MERCADO FINANCEIRO
Pregão
A Bovespa teve ontem mais um dia de queda, o terceiro, e perdeu os 65 mil
pontos no início do pregão. No entanto, na segunda etapa do dia, a Bolsa desacelerou a queda amparada por ajustes de final de trimestre.
Reflexo global
Mais uma vez, a piora nas expectativas em relação ao desempenho da economia global ditaram o mau humor generalizado. Logo cedo, comentários da Organização para a Cooperação e Desenvolvimento Econômico (OCDE) somaram-se aos indicadores ruins nos EUA e na Europa.
Resultado
O Ibovespa encerrou com queda de 0,32%, aos 64.871,99 pontos - menor pontuação desde 15 de fevereiro (63.368,49 pontos). Vale e siderúrgicas foram na contramão das commodities e fecharam em alta. Já Petrobras terminou o dia no vermelho.
Manhã e tarde
Na mínima, o Ibovespa atingiu 64.096 pontos (-1,51%), pela manhã, e se manteve próximo deste nível por praticamente toda a sessão matutina. Na segunda etapa dos negócios, no entanto, a Bolsa desacelerou o movimento de queda e ações que estavam no vermelho passaram a subir, como Vale, por exemplo. ''Apesar do cenário ruim, estamos no fim do trimestre e a Bolsa tem boas oportunidades de compra. É a hora de aproveitar para recompor a carteira'', disse um profissional.
Giro
Na máxima, a Bolsa atingiu 65.074 pontos (-0,01%). O giro financeiro ficou em R$ 6,966 bilhões.
Surpresinha
A surpresa positiva ontem foram as ações da Vale e das siderúrgicas que operaram na contramão das commodities.

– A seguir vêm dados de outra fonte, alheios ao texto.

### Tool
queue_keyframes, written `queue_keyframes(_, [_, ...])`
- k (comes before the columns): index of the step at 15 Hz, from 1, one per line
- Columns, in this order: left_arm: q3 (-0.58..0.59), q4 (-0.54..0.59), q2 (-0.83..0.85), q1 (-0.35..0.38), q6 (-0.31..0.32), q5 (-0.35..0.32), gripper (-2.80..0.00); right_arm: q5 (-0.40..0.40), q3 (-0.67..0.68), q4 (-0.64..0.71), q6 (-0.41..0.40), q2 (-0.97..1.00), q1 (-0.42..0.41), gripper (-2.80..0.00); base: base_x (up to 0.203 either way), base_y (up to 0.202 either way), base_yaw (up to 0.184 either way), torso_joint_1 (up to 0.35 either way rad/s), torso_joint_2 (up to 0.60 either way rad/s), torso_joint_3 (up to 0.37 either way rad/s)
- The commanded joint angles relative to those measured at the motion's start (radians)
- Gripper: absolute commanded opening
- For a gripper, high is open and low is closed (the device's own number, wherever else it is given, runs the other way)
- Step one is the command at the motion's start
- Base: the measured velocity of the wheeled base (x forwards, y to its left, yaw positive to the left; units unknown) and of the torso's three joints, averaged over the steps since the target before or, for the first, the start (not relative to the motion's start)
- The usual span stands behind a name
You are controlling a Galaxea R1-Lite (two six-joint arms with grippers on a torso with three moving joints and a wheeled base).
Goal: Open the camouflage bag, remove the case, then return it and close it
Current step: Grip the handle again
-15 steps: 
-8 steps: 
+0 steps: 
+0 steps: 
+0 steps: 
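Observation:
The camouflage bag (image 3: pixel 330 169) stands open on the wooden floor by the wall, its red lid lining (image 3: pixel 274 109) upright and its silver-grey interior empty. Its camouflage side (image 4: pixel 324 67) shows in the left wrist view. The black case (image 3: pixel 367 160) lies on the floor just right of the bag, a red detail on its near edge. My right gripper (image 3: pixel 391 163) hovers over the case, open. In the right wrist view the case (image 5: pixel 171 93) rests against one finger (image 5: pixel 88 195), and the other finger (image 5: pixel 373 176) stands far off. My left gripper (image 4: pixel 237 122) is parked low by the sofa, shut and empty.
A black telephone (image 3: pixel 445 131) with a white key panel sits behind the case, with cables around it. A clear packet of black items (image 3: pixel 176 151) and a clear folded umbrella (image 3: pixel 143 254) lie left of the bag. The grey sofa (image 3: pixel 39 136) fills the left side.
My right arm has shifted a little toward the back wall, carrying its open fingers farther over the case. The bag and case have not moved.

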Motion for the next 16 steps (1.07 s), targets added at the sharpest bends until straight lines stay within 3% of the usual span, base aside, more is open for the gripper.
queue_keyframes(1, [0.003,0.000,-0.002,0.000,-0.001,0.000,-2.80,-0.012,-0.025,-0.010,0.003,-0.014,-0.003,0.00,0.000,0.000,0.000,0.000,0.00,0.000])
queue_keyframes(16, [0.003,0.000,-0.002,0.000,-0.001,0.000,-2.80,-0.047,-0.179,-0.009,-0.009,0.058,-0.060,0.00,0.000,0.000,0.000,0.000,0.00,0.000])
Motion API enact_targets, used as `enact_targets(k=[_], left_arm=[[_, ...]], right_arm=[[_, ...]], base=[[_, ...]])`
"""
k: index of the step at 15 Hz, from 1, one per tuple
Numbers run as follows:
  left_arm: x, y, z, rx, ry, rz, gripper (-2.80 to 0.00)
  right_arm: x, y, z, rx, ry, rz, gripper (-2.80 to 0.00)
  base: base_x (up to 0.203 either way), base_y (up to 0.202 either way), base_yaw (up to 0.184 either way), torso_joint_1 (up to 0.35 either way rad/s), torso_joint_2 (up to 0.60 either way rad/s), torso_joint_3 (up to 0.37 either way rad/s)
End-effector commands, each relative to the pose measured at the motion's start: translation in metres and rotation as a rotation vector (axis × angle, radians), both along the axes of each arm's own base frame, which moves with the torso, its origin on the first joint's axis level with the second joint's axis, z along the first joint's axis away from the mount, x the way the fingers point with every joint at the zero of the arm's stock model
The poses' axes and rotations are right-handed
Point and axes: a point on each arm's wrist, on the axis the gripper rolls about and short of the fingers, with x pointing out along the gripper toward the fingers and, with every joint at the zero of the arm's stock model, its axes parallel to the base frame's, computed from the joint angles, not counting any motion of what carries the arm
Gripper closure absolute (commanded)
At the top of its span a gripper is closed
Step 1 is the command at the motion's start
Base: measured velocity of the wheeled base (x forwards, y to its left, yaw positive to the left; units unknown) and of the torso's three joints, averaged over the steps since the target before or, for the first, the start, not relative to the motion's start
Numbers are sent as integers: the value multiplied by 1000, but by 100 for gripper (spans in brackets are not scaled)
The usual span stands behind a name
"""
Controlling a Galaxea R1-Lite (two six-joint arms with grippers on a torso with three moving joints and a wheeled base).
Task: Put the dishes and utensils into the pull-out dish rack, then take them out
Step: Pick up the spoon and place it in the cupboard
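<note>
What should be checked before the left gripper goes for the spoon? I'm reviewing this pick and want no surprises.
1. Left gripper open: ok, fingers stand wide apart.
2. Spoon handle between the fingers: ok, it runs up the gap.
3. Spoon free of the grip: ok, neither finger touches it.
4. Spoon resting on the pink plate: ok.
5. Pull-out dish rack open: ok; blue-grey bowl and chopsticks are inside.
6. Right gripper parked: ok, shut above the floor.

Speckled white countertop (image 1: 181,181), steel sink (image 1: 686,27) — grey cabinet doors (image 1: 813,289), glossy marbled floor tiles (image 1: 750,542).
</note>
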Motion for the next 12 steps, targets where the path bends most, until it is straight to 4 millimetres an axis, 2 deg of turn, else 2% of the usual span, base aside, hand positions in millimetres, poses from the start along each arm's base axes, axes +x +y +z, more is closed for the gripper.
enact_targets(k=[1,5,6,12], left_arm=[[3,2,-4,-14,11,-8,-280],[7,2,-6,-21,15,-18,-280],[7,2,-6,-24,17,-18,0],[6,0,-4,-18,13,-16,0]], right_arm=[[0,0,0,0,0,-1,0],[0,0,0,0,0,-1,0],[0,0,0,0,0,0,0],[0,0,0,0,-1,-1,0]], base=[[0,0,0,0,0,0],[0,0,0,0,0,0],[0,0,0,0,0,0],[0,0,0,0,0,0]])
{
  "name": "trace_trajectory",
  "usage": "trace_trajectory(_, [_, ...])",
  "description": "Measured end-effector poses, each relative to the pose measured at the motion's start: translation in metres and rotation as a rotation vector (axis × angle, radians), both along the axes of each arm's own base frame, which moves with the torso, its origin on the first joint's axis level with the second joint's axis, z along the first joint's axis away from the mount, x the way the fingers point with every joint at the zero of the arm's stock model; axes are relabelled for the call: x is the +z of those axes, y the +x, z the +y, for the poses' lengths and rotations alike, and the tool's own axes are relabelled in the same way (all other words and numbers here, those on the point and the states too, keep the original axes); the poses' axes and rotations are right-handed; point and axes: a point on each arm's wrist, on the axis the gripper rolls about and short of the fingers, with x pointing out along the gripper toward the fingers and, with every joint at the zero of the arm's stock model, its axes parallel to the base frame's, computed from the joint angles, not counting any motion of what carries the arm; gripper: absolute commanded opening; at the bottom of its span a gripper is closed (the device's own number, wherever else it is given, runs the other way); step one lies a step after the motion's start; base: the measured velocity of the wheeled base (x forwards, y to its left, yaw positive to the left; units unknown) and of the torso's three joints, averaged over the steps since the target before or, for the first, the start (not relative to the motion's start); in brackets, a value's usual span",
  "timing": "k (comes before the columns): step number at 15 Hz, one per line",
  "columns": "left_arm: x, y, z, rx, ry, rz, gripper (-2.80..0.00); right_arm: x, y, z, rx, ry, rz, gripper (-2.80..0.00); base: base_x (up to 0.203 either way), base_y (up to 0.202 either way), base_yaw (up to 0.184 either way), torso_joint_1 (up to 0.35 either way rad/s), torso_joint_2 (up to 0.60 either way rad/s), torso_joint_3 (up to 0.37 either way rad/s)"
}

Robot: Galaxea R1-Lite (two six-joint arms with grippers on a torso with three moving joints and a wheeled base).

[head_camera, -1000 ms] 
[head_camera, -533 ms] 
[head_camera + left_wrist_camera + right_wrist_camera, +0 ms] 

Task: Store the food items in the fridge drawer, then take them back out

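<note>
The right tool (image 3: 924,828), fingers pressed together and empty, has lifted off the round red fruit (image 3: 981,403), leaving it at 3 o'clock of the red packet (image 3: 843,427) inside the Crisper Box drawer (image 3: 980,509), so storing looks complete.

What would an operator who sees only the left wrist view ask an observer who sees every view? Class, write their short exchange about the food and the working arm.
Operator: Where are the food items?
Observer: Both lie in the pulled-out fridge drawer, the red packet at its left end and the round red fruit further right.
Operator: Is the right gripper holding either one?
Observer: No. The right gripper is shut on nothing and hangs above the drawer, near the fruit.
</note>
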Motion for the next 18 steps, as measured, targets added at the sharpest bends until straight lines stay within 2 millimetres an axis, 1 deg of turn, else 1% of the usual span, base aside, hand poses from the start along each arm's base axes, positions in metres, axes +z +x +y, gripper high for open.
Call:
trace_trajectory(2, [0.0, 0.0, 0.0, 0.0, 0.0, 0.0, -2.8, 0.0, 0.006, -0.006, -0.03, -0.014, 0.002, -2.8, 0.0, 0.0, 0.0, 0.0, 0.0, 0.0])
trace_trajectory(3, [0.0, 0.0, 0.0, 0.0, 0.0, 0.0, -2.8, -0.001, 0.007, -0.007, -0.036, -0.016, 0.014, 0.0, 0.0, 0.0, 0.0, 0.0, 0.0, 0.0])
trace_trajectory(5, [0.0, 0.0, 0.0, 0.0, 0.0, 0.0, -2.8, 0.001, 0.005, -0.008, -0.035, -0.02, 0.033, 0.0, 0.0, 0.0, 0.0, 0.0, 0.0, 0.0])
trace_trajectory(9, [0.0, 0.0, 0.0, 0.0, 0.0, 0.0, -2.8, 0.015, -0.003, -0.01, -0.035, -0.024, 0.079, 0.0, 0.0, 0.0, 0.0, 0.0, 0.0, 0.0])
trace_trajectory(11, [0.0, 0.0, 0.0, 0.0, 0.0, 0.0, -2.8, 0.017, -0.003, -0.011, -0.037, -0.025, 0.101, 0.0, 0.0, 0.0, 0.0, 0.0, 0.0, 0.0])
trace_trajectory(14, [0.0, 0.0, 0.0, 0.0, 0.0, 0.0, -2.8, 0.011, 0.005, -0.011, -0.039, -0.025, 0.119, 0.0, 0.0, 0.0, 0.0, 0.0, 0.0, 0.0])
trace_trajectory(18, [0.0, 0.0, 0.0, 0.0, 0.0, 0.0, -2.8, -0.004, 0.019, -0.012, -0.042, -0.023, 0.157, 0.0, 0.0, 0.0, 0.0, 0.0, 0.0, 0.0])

Um profissional lembrou que essas ações ''sofreram'' muito recentemente e isso pode justificar o movimento. ''Chegou num bom nível para compra'', afirmou a fonte.
Gigantes
Vale ON encerrou em alta de 1,35% e a PNA, +0,84%. Gerdau PN (+0,73%), Metalúrgica Gerdau PN (+1,27%) e Usiminas PNA (+0,08%). Já Petrobras acompanhou o petróleo no mercado internacional e caiu. O papel ON perdeu 0,04% e o PN, -0,30%. Na Nymex, o contrato de petróleo com entrega para maio caiu 2,49%, a US$ 102,78 o barril.
Decepção
Na manhã, o Departamento do Comércio dos EUA informou que o Produto Interno Bruto (PIB) no quarto trimestre do ano passado ficou inalterado em expansão de 3,0%. Embora a alta seja a mais forte em um ano e meio, ela ficou abaixo da estimativa dos economistas, de crescimento de 3,2%.
Contramão
Depois, foi a vez da OCDE colocar pressão sobre os mercados. A organização afirmou que a Europa e a América do Norte seguirão caminhos distintos no primeiro semestre deste ano, com os cortes orçamentários reduzindo o crescimento europeu, enquanto a economia norte-americana experimentará uma expansão ''robusta''. A organização disse também que, enquanto o crescimento está enfraquecendo nas economias emergentes, que foram vistas como o motor da economia mundial até há alguns meses, danos adicionais poderiam vir da recente alta dos preços do petróleo.
No vermelho
Em Nova York, os mercados acionários encerraram no vermelho, com exceção do Dow Jones, que virou no final para fechar com ganho de 0,25%. Já S&P 500 caiu 0,16% e o Nasdaq, -0,31%.
Câmbio
O dólar no mercado à vista passou para o campo negativo na meia hora final de negócios no balcão, após oscilar entre a estabilidade e alta desde a abertura. A moeda norte-americana fechou em baixa de 0,11%, a R$ 1,8260 no balcão, logo após testar a mínima de R$ 1,8250 (-0,16%). A máxima intraday de R$ 1,8370 (+0,49%) foi registrada no fim da manhã, quando as preocupações com a desaceleração da economia mundial minaram o ambiente de negócios em todos os mercados. Na BM&F, no entanto, o dólar pronto terminou com leve alta de 0,05%, a R$ 1,8266. O giro total à vista na clearing de câmbio até 16h55 somava US$ 2,424 bilhões - 43 inferior ao da véspera.
Contratos
Ao término da negociação normal na BM&F, o DI janeiro de 2013 (186.860 contratos) estava na máxima de 8,92%, ante 8,91% no ajuste, enquanto o DI janeiro de 2014 (242.910 contratos) marcava 9,53%, de 9,50% na véspera. O DI janeiro de 2017, com giro de 45.705 contratos, apontava a máxima de 10,65%, de 10,61% ontem, e o DI janeiro de 2021 (6.380 contratos) indicava 11,07%, de 11,06%.